* _Exercise_:
Look through the material beneath and copy each line with the word "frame".

● ● ●

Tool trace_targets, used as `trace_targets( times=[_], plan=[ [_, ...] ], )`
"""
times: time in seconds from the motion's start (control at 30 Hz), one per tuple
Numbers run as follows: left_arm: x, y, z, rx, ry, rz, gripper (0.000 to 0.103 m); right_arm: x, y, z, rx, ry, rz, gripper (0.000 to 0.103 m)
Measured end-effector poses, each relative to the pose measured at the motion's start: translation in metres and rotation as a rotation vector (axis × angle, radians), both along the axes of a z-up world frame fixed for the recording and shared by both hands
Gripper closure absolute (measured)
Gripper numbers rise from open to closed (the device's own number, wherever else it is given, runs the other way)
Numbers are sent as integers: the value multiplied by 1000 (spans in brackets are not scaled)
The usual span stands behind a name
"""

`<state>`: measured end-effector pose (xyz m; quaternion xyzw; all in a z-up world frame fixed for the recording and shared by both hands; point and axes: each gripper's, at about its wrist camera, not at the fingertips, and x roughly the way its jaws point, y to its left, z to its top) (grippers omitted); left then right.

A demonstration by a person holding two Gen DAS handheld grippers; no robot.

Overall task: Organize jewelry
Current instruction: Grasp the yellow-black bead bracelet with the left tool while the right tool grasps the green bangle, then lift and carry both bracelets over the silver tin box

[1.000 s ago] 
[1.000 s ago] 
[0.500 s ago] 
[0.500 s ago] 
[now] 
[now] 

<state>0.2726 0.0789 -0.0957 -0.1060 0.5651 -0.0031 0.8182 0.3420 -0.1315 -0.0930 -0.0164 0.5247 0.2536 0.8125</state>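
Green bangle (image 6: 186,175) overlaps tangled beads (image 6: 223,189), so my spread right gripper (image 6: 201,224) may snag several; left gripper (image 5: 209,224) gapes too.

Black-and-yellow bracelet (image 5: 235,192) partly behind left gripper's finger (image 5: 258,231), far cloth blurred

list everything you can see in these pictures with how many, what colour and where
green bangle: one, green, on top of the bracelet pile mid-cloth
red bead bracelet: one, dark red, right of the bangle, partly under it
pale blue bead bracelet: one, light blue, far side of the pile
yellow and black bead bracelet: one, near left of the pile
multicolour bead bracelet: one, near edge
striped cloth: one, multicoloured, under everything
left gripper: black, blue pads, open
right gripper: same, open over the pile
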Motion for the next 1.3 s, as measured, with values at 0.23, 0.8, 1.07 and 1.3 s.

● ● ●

* _Solved problem_:
Measured end-effector poses, each relative to the pose measured at the motion's start: translation in metres and rotation as a rotation vector (axis × angle, radians), both along the axes of a z-up world frame fixed for the recording and shared by both hands
`<state>`: measured end-effector pose (xyz m; quaternion xyzw; all in a z-up world frame fixed for the recording and shared by both hands; point and axes: each gripper's, at about its wrist camera, not at the fingertips, and x roughly the way its jaws point, y to its left, z to its top) (grippers omitted); left then right.

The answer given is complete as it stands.